Ciò significa che il rendimento del Treasury si
è incrementato del 23% in quattro mesi e siamo ora alla soglia del
fatidico 3%, un livello al di sopra del quale possiamo considerare
chiusa l’era dei tassi ai minimi.
Andiamo a
vedere qual è l’attuale situazione:
Dall’inizio dell’anno, fatta eccezione per il
Btp decennale, i governativi di pari durata del nostro paniere si sono tutti
incrementati. Del Treasury abbiamo già detto ma sottolineiamo pure che in
misura quasi analoga sono cresciuti i rendimenti in Gran Bretagna e addirittura
maggiore in Germania, con il Bund passato dallo 0,42% di inizio gennaio allo
0,57% di fine aprile; apparentemente poco ma in termini percentuali si tratta
di un +37%.
Piuttosto anomalo,infine, il rendimento del Btp
che sembra dare come scontato un accordo per la formazione del nuovo governo italiano
manifestando così ottimismo per la guida del paese. Ciò che sta accadendo in
queste ore sembra andare piuttosto nella direzione opposta per cui staremo a
vedere se le prossime sedute confermeranno o meno il livello di 1,75 e lo
spread sul Bund a 117.
Dopo essersi impennato a gennaio a 1,25 dollari
per euro la valuta comunitaria si è dapprima leggermente indebolita per poi
entrare in un range tra 1,22 e 1,24 mantenuto sino alla terza settimana di
aprile; nel corso della scorsa settimana il dollaro ha assunto la veste di
mattatore recuperando il livello di inizio gennaio con le principali valute.
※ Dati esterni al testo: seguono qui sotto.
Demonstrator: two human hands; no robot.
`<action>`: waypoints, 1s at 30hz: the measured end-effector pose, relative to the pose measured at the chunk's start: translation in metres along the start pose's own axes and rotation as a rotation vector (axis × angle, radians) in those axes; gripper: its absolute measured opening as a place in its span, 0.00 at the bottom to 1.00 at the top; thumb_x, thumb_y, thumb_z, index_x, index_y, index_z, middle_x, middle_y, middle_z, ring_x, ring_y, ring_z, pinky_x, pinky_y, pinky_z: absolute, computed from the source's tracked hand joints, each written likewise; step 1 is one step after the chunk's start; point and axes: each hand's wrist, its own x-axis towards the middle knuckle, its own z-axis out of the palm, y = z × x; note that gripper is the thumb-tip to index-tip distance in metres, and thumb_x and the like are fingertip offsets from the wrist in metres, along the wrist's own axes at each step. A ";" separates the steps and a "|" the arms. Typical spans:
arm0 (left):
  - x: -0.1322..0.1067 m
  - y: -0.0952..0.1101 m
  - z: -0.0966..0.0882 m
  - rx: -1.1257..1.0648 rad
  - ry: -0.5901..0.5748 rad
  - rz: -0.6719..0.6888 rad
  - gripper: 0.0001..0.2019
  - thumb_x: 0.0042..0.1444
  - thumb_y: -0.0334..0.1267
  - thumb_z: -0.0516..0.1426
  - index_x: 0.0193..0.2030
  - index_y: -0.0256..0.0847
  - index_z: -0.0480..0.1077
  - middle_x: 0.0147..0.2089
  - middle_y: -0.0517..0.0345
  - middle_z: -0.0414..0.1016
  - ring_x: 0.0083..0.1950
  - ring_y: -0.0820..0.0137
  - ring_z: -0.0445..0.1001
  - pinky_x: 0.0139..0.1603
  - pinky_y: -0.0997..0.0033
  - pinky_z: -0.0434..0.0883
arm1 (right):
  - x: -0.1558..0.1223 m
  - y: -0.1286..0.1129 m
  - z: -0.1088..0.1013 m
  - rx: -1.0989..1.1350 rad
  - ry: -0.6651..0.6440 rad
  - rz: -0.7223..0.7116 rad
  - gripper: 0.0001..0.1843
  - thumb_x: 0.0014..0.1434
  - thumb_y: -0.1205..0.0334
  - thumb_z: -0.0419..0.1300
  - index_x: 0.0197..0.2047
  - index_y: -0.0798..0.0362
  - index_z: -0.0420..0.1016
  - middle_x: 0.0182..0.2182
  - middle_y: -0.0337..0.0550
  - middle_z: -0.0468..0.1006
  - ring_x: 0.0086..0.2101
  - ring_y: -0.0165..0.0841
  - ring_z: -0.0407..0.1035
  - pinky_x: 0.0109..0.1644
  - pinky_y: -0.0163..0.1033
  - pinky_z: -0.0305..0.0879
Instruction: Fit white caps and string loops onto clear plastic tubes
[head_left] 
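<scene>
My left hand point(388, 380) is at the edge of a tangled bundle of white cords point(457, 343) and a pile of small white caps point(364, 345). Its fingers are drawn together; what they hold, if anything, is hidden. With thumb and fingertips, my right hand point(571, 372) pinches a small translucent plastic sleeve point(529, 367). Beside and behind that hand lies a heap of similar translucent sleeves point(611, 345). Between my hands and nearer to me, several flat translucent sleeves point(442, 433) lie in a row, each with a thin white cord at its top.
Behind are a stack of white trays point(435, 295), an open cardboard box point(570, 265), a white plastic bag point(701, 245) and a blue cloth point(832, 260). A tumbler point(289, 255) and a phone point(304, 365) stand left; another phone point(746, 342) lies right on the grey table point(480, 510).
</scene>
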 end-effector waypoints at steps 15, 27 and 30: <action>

L’euro, dal canto suo, pur conservando una
minima percentuale di apprezzamento nei quattro mesi sul dollaro è in flessione
sulle altre valute del paniere, sterlina, yen e yuan. Mentre sulle prime due
monete la nostra moneta è in temporanea fase di risalita dai minimi toccati
nelle settimane precedenti, la debolezza sullo yuan è al momento strutturale,
come evidenziato al grafico sottostante.
Toccato il suo massimo sulla valuta cinese a
gennaio, l’euro ha avuto alti e bassi sino alla metà di febbraio per poi
assumere un trend di indebolimento che tuttora perdura. La Ferrari e i
produttori di vino brindano mentre gli importatori di beni dalla Cina si
apprestano a qualche impercettibile ritocco dei listini, guerra dei dazi permettendo.
SETTIMANA
DI DEBOLEZZA PER LE MATERIE PRIME MA …
Veniamo ora alle materie prime. La settimana testé
conclusa si presenta come debole sul fronte delle materie prime. L’indice
globale, il CRB, arretra di un nulla (-0,26) e lo stesso dicasi per il petrolio
che ne costituisce l’elemento principale e ne condizione pesantemente
l’andamento.
Un calo più sensibile, ancorché modesto
(-1,02%) quello dell’oro a ulteriore conferma che al momento gli operatori non
avvertono l’utilità di de-correlare gli asset di investimento incrementando le
posizioni sul metallo giallo.
Osservando l’andamento del petrolio si può
notare che da febbraio ha iniziato una risalita che l’ha portato a una crescita
del 15% in tre mesi fermandosi poco sotto la scoglia dei 70 dollari al barile.
Su questo teend pesano le minacce di dazi da parte di Trump e, non ultimo,
l’avversione per gli accordi con l’Iran che potrebbe venire penalizzato sul
lato delle esportazioni riducendo l’offerta complessiva.
Piuttosto evidente il trading range dell’oro le
cui quotazioni oscillano in un’area racchiusa fra 1.320 e 1.350 dollari per
oncia a conferma della mancanza di convinzione sulla necessità di coperture da
shock borsistici, almeno sino ad ora.
Tornando infine alla domanda iniziale,
“vendiamo tutto e stiamo alla finestra?”, direi che avere convinzioni nette e
precise in questo momento è a dir poco velleitario. Dunque, avanti ma con
giudizio, per citare il Manzoni. Meglio ancora se abbiamo un piano “B”, ma
questa è strategia e sconfiniamo nel sofisticato e nel professionale, temi da
trattare con il proprio consulente. A presto.